Your instructions
Quote, without any change, the line that contains "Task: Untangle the" and all lines that follow it to the end of the data below.

━━━

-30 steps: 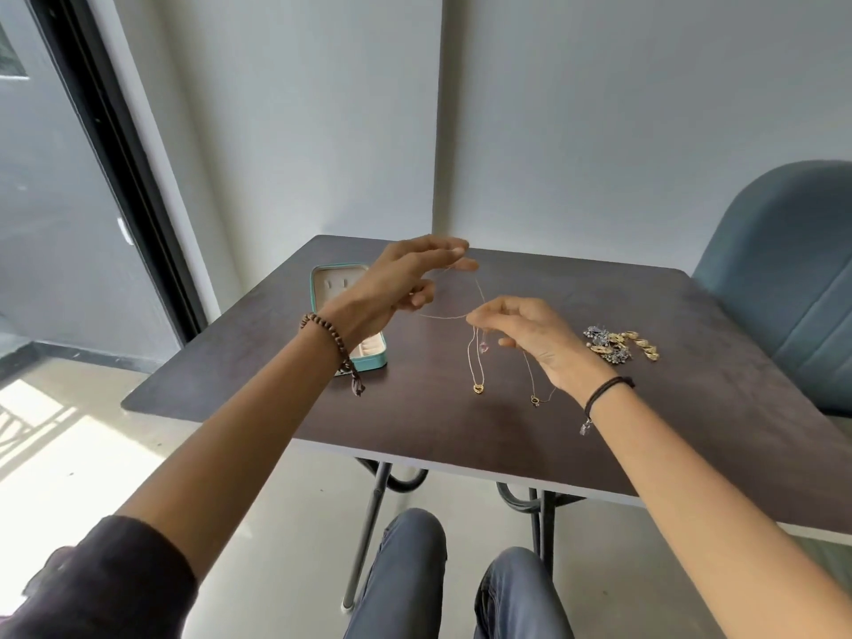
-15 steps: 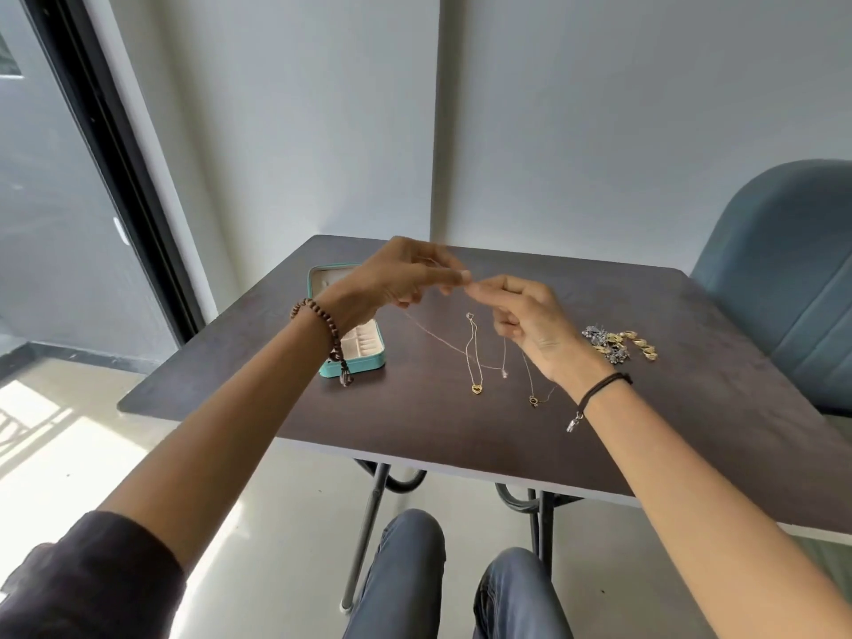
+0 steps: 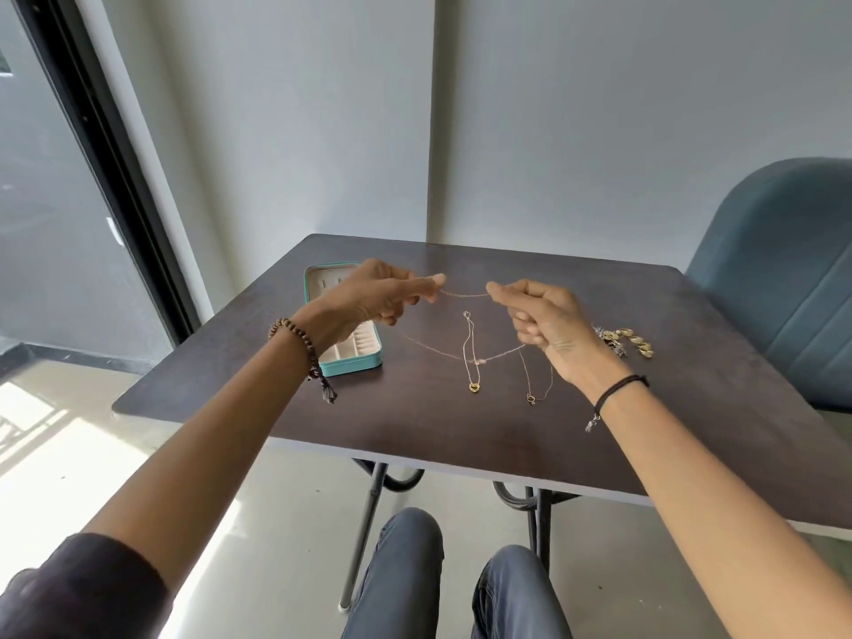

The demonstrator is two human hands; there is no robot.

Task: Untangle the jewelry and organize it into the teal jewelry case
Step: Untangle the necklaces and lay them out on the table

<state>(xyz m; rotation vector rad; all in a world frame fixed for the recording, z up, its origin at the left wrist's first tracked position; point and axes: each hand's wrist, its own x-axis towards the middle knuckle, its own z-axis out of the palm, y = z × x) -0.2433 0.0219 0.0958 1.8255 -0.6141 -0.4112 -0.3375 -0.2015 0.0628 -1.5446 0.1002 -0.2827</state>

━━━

Worked solution
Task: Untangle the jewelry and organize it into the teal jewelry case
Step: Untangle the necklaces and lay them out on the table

<state>(xyz m; rotation vector rad; all in a world frame fixed for the recording, z up, its origin at the left wrist's first tracked position; point and axes: each hand's wrist, its own x-axis towards the middle knuckle, its own z-axis out of the palm, y = z × x) -0.2433 0.0219 0.0958 1.8255 -0.6141 -0.4112 -0.3375 -0.2015 0.0628 -1.5446 0.1002 -0.2827</state>

Work on this exercise is now complete.